Ladies and gentlemen, we have not won until all Asian Americans are treated just like any other citizens in this country. We have not won until we are represented in government leadership positions as well as in worker bee positions. We have not won until we get paid the same amount for same work done. We have not won until we are not automatically assumed to be a foreign spy unless we can prove otherwise. We have not won, if people still ask us where we came from.
Asian Americans have been energized by the Wen Ho Lee case, but this is not the end of the story. Did you know that when San Jose Mercury News first broke the story about Bay Area Chinese Americans meeting with Lee’s daughter and defense team, the reporter got crank phone calls and threatening email?
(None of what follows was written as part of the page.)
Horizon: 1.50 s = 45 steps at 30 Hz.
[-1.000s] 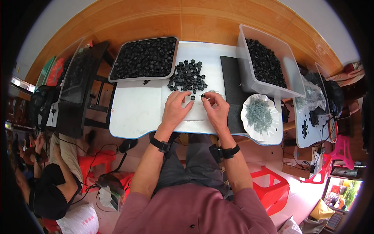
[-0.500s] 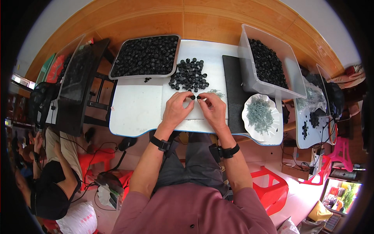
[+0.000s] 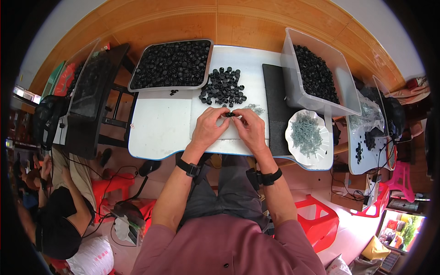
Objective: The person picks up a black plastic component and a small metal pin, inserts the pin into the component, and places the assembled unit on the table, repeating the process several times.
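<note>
Head view shows the left hand (image 3: 208, 126) and right hand (image 3: 250, 126) meeting over the white table (image 3: 156, 128), fingertips pinched together on one small black cap (image 3: 228, 114). It sits just below the loose pile of black caps (image 3: 223, 87) (a full tray (image 3: 172, 64) lies behind).

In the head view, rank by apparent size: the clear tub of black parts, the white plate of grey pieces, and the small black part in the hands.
1. Clear tub
2. White plate
3. Small black part, pinched between left hand and right hand
</note>
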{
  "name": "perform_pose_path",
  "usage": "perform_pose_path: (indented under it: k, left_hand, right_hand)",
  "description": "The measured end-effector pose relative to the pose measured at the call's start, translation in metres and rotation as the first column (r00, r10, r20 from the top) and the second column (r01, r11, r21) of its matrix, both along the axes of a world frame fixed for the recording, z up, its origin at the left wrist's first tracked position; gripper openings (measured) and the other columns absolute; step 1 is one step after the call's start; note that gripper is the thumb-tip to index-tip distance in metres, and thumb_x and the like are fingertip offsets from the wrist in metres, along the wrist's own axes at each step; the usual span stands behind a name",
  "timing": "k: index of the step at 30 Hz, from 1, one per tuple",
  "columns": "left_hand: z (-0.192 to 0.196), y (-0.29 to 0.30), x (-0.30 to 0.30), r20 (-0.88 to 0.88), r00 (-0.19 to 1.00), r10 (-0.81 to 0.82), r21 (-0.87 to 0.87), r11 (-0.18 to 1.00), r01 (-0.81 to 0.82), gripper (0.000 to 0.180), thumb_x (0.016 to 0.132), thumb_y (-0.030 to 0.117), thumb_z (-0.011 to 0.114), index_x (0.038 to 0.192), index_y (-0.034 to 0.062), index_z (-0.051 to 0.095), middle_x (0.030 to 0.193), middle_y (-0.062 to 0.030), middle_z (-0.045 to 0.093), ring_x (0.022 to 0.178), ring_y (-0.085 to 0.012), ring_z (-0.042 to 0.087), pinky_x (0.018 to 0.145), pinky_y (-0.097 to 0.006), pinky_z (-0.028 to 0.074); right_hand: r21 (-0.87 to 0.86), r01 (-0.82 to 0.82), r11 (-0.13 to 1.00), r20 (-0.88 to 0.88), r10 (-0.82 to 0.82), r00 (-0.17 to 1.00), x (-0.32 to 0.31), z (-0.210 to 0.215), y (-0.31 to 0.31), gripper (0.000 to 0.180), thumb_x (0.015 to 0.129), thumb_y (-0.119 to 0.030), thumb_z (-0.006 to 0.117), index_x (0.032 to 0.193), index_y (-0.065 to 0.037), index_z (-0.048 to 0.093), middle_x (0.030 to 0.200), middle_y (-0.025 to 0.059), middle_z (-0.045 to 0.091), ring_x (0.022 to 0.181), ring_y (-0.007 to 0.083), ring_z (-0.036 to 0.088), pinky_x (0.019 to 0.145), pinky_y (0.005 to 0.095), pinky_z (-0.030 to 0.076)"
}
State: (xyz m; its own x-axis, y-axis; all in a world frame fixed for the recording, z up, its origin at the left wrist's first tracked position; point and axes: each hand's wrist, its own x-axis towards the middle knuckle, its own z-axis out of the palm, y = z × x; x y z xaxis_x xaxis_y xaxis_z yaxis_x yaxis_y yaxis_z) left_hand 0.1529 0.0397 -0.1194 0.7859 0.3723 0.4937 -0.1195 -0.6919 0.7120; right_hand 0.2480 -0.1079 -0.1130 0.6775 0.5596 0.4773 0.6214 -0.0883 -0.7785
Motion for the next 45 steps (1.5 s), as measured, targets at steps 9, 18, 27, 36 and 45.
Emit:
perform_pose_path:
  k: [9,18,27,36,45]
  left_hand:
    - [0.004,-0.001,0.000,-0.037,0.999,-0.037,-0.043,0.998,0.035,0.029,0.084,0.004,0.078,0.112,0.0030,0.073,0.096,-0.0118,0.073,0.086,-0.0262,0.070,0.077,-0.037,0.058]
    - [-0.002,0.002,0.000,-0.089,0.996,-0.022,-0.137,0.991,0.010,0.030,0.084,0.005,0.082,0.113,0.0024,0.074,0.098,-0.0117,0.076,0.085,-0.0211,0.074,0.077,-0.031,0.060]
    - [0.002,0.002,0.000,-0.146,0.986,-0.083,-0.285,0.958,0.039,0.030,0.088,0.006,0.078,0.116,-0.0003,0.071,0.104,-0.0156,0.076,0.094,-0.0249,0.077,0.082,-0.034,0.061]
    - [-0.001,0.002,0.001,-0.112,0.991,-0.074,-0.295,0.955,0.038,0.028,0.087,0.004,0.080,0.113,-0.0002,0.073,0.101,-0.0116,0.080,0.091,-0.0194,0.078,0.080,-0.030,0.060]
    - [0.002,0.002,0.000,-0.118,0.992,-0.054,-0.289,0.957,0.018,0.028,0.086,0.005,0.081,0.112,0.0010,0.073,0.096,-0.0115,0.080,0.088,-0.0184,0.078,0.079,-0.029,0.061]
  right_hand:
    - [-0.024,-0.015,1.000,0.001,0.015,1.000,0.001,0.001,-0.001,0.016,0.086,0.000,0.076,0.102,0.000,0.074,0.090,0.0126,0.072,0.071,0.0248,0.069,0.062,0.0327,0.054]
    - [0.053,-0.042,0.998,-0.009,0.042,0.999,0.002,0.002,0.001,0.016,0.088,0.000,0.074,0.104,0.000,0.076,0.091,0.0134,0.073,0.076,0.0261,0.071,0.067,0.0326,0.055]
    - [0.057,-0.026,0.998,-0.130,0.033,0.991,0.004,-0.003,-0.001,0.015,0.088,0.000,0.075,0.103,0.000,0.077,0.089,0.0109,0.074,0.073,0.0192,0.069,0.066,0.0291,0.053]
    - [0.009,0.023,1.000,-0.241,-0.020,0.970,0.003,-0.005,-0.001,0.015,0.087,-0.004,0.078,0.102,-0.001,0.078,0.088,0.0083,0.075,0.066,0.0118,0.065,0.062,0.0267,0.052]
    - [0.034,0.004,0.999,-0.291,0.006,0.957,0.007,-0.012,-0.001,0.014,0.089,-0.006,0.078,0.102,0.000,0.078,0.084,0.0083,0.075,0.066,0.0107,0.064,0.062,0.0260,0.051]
Someone should ask the newspaper if the reason for reassigning the Wen Ho Lee beat to Dan Stober from the original Chinese American journalist wasn’t because of their concerns of racist backlash.
Most recently, William Safire, the senior columnist of New York Times and well-known cold war dinosaur, is still using the term “anti-McCarthyism” in a pejorative sense. In his essay dated September 25, 2000 commenting on the Wen ho Lee case, he observes that “anti-McCarthyism suppressed anti-Communism once before.” Clearly anti-Communism is his Holy Grail and he certainly doesn’t see anything wrong with McCarthyism if that will get him the Holy Grail.
Tony Hillerman, arguably the best known fiction writer from New Mexico, where the Lee case originated, said, “A lot of us were deeply concerned about what they (the Justice department) were doing to the U.S. Constitution and our Bill of Rights. Dr. Lee is an American citizen. If he could be locked up without bail and without trial in violation of our basic law, how safe are the rest of us?” Until we have an overwhelming majority of Hillermans and until we can consign Safires to the endangered species list, we have not won.
Thomas Jefferson said, "Eternal Vigilance is the Price of Liberty.” A logical corollary for Asian Americans should read: vigilant insistence on all rights due us as American citizens or there will be more Wen Ho Lees.